Neue Vierbeiner fürs Team: Das Chengdu Mental Health Center bietet seit September 2022 als erstes Zentrum in Sichuan eine tiergestützte Psychotherapie an. Im Februar 2023 rückten zwei neue Therapiehunde als Verstärkung ins Team auf.
Weitverbreitet und doch wenig bekannt
Depression ist ein schwerwiegendes psychisches Leiden, das weitverbreitet ist. Nach WHO-Schätzungen sind weltweit etwa 350 Millionen Menschen von der Krankheit betroffen, Tendenz steigend. Die Zahl der Betroffenen stieg in der letzten Dekade jährlich im Schnitt um 18 Prozent. Jedes Jahr sterben etwa eine Million Menschen an den Folgen einer schweren Depression. In China sind mehr als 95 Millionen Menschen betroffen, also einer von 14, wie aus einem Blaubuch von 2022 über die psychische Gesundheit der Chinesen hervorgeht.
Alarmierend dabei: Laut der Studie sind vor allem immer mehr junge Chinesen von der Krankheit betroffen. Rund die Hälfte der 6670 Personen, bei denen eine Depression diagnostiziert wurde, waren Schüler und Studierende, 30 Prozent waren jünger als 18 Jahre alt. Einige Forscher gehen davon aus, dass viele, die im Erwachsenenalter mit dieser Erkrankung zu kämpfen haben, bereits in Jugendjahren erste Symptome zeigen. Als Hauptursachen für den psychischen Stress, den die Betroffenen empfinden, gaben die jungen Menschen angespannte zwischenmenschliche Beziehungen (77 Prozent) sowie ein schlechtes Verhältnis zu den eigenen Eltern (69 Prozent) an.
Frauen haben in China im Übrigen ein höheres Risiko, an einer Depression zu erkranken, als Männer. Bis zu 68 Prozent der Betroffenen aus der genannten Studie waren Frauen. Ihr Anteil war damit doppelt so groß wie der der Männer. Eine von fünf Erstgebärenden litt an einer postnatalen Depression.

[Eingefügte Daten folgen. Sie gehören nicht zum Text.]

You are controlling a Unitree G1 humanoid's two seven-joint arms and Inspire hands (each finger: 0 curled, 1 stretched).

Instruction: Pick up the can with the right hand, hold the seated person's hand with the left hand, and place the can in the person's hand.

Trotz der weiten Verbreitung von Depressionen weiß die Öffentlichkeit in China bisher nur wenig über die Krankheit, sagen Experten. Viele verwechseln das Leiden mit schlechter Laune, übertriebener Empfindlichkeit oder tun die Beschwerden gar schlichtweg als Einbildung ab. Einige der Befragten gehen davon aus, dass Depressionen nur bei den Menschen auftreten, für die selbst die Befriedigung der Grundbedürfnisse ein Problem darstellt.
Das Bewusstsein schärfen
Die wachsende mediale Aufmerksamkeit hat dazu beigetragen, das psychische Leiden zu entmystifizieren. Auch staatliche Werbekampagnen und Aktionen einschlägiger Einrichtungen und Aktivistengruppen helfen dabei, Missverständnisse auszuräumen und die Menschen für die Thematik zu sensibilisieren.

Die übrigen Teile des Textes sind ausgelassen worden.